But this is not a failure on the part of Shapiro or his research. As he implies in his work, the subjects of his study have each perpetuated his own lasting relevance - itself an admirable achievement: 'Rivals with each other, it is fair to say that they have not been rivaled since.'

Every page of this book bears eloquent witness to Shapiro's respect for, and cogent awareness of, both the idiosyncrasies and the divergences between three contemporaries: Christopher Marlowe, Ben Jonson, and William Shakespeare. Some of the evidence that Shapiro employs for his case is tangential; for example, he refers to anecdotes popularized in taverns. Moreover, much of his evidence is conjectural, such as his examination of famous 'silences': for instance, why is it that Jonson frequently referred to Shakespeare in his writings (most famously in his eulogistic verse, where he celebrated his rival's transcendental appeal), when Shakespeare apparently remained silent about Jonson?

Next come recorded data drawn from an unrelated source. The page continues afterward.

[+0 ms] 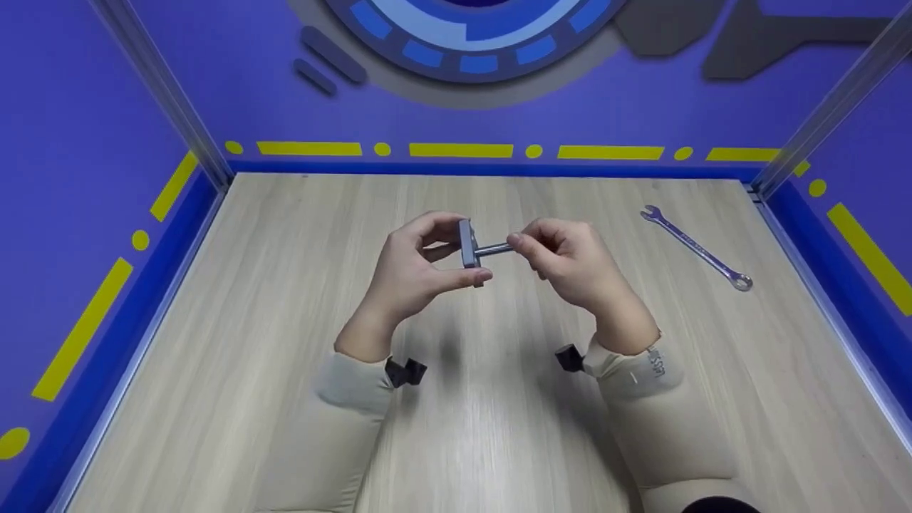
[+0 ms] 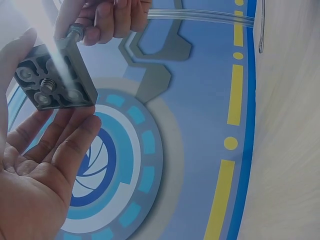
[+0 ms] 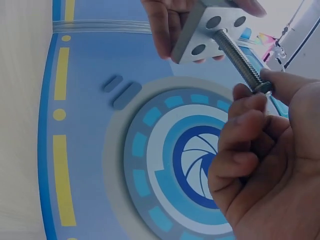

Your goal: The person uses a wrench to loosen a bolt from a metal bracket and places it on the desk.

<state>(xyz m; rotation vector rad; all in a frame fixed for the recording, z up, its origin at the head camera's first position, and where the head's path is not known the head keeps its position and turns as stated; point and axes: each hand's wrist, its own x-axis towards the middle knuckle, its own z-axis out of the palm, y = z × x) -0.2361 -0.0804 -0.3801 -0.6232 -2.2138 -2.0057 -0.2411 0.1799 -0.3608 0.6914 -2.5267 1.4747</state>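
Observation:
In the head view my left hand [image 1: 407, 276] holds a square metal block [image 1: 467, 244] by its edges, thumb below and fingers above. A threaded bolt [image 1: 493, 249] sticks out of the block toward the right. My right hand [image 1: 576, 265] pinches the bolt's outer end between thumb and fingers. The right wrist view shows the block's smooth face with several round holes [image 3: 199, 49] around the bolt [image 3: 240, 60]. From the left wrist view, the block's recessed back face [image 2: 30, 75] is visible, with the threaded tip [image 2: 47, 86] showing at its middle.
A combination wrench [image 1: 697, 248] lies on the wooden table [image 1: 249, 342], right of my right hand. Blue panels [image 1: 470, 121] with yellow markings stand at the back and both sides. Small black devices [image 1: 568, 358] sit at my wrists, beside the sleeves.

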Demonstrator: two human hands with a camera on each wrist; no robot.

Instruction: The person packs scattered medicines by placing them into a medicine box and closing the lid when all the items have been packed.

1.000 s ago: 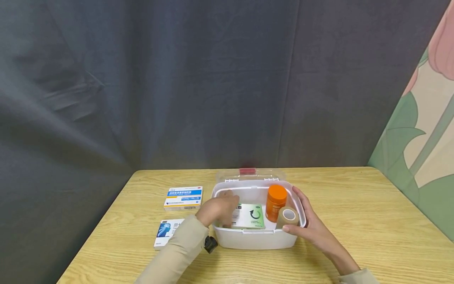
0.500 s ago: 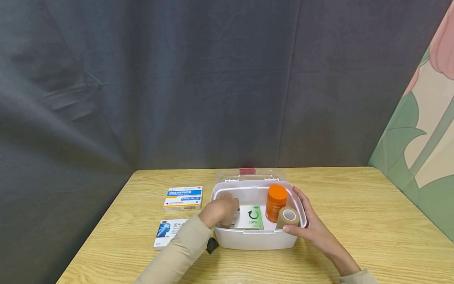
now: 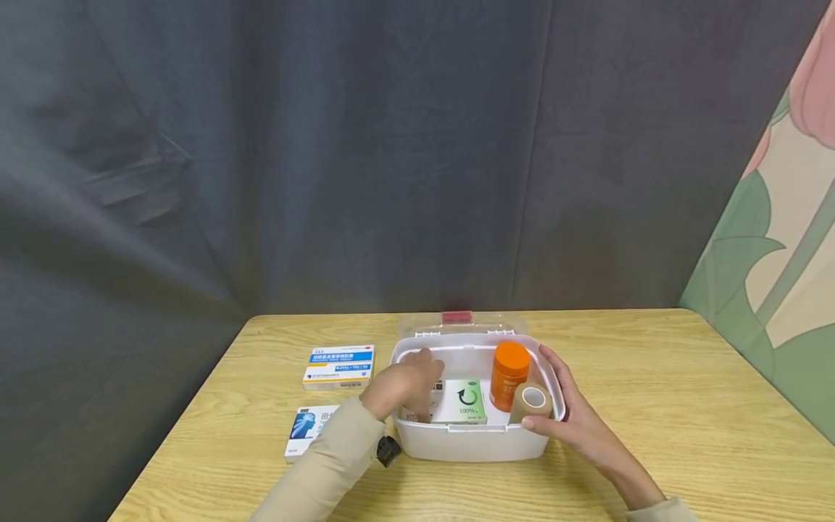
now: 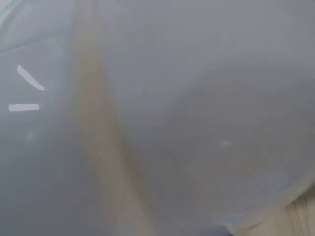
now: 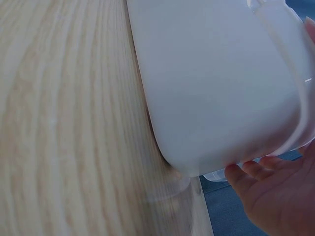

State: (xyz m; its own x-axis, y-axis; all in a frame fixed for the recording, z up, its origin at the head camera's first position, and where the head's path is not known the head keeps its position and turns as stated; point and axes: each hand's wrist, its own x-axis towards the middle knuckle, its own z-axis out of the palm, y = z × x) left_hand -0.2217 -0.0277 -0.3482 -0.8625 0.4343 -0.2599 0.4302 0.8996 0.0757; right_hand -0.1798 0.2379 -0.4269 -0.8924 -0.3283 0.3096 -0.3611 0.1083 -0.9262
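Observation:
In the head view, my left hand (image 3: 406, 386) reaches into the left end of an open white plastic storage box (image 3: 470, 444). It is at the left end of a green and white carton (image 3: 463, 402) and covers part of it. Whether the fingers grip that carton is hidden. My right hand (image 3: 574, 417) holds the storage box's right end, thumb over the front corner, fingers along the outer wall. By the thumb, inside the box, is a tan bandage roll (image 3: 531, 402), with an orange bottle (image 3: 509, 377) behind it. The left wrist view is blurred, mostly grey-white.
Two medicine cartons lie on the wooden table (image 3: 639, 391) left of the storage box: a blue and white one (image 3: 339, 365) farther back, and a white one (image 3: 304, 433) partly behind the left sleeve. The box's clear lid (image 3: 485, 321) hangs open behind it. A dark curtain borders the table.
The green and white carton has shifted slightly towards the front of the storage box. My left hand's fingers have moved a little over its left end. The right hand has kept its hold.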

However, we should recall Dr Samuel Johnson's insight that conjecture can be both harmless and helpful: 'There is no danger in conjecture, if it be proposed as conjecture; and while the text remains uninjured, those changes may be safely offered, which are not considered even by him that offers them as necessary or safe.'

Indeed, Shapiro's speculations are always grounded by his scrupulous readings of each playwright's works. Temperate, discerning and critically engaged, his analysis is intellectually rigorous and therefore can be demanding to read, but as always, it is a scholarly breath of fresh air.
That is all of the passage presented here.